The street rises uphill, but other than that it’s similar to the streets she’s just passed—hemmed in by parked cars and high white windowless walls. The conjoined residences can be counted by the number of arched double doors, each pair wide enough to drive a small car through, although all of them are closed. There are four sets of doors on each side of the street. Friendly amber lights illuminate the door of the farthest riad on the left. More lights glow on two of the rooftop terraces on the right-hand side of the street. But the residence True seeks is the second on the left, and like most of its neighbors, it’s dark.

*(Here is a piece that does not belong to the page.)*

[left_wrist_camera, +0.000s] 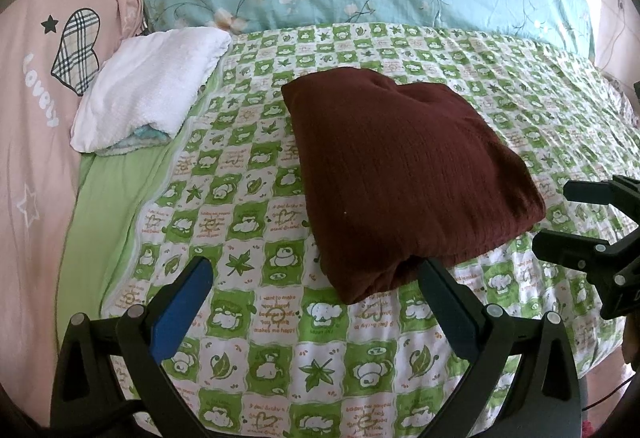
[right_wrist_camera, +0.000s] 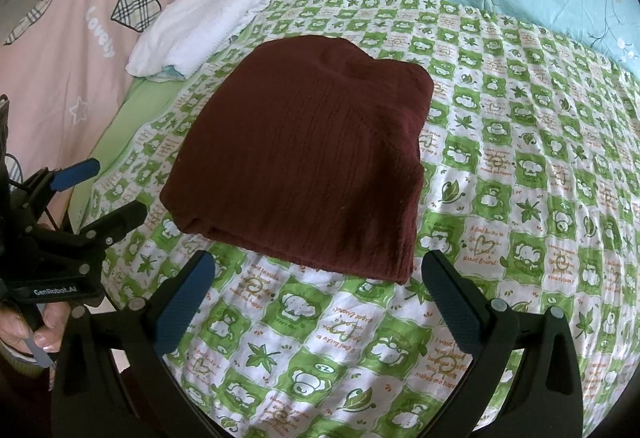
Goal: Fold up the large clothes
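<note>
folded maroon garment (left_wrist_camera: 404,174) on green bedsheet (left_wrist_camera: 248,238), just beyond left gripper (left_wrist_camera: 316,278); right gripper (right_wrist_camera: 316,270) likewise; both jaws wide, empty

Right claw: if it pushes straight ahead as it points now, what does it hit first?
Most likely the folded maroon garment: its near edge lies just ahead of the open right claw, above the green checked bedsheet. Depth is unclear, so it may brush the sheet first.

Bare bedspread (right_wrist_camera: 520,158) right of folded garment (right_wrist_camera: 304,158).
</note>
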A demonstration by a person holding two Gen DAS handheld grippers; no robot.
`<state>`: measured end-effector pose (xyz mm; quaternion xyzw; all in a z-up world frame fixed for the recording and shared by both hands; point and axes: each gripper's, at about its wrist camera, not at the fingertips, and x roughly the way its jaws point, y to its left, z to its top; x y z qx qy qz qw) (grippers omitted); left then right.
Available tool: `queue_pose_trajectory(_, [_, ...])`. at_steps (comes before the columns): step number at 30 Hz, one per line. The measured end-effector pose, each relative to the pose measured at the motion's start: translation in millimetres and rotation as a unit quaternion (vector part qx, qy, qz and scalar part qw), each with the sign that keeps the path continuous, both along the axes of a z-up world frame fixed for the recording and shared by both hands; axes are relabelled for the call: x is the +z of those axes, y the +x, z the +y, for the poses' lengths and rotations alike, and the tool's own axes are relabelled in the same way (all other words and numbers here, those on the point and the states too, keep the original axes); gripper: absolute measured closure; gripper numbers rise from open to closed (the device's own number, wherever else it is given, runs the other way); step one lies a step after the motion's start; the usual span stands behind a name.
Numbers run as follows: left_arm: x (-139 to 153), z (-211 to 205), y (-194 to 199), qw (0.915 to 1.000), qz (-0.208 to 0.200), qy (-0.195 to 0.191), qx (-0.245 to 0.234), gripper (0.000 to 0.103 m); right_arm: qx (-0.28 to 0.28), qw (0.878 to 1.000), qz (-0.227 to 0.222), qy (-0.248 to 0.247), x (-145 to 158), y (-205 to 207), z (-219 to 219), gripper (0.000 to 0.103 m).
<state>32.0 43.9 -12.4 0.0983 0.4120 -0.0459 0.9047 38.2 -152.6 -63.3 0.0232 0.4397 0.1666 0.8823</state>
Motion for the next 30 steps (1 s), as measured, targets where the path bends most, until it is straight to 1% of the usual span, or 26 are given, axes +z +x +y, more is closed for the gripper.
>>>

She does not want to stay in one place too long so she walks on past the foot of the street to the next block. She lets her MARC run the sky survey and again it detects only city UAVs and private network relays. No unidentified devices. No devices following her.

She walks up the next block, and as she does, she digs a small case out of her daypack. Inside is a soldier from the origami army. Tamara calls it a sparrow though it doesn’t look like one. Its dark-brown avian wings are powered by button batteries packed into an oblong body with a shape that reminds True of a fishing lure, the sort with eyes painted on to make it resemble a fish. A triangular tail serves as a stabilizing third wing. It has a wide-angle camera and radio-frequency sensors, along with software to interpret what it finds, and it’s agile enough to fly in tight spaces or securely perch in a hidden niche—so it’s useful, despite a limited battery life. She syncs it to the MARC’s display and when she reaches the top of the target block, she launches it into the air.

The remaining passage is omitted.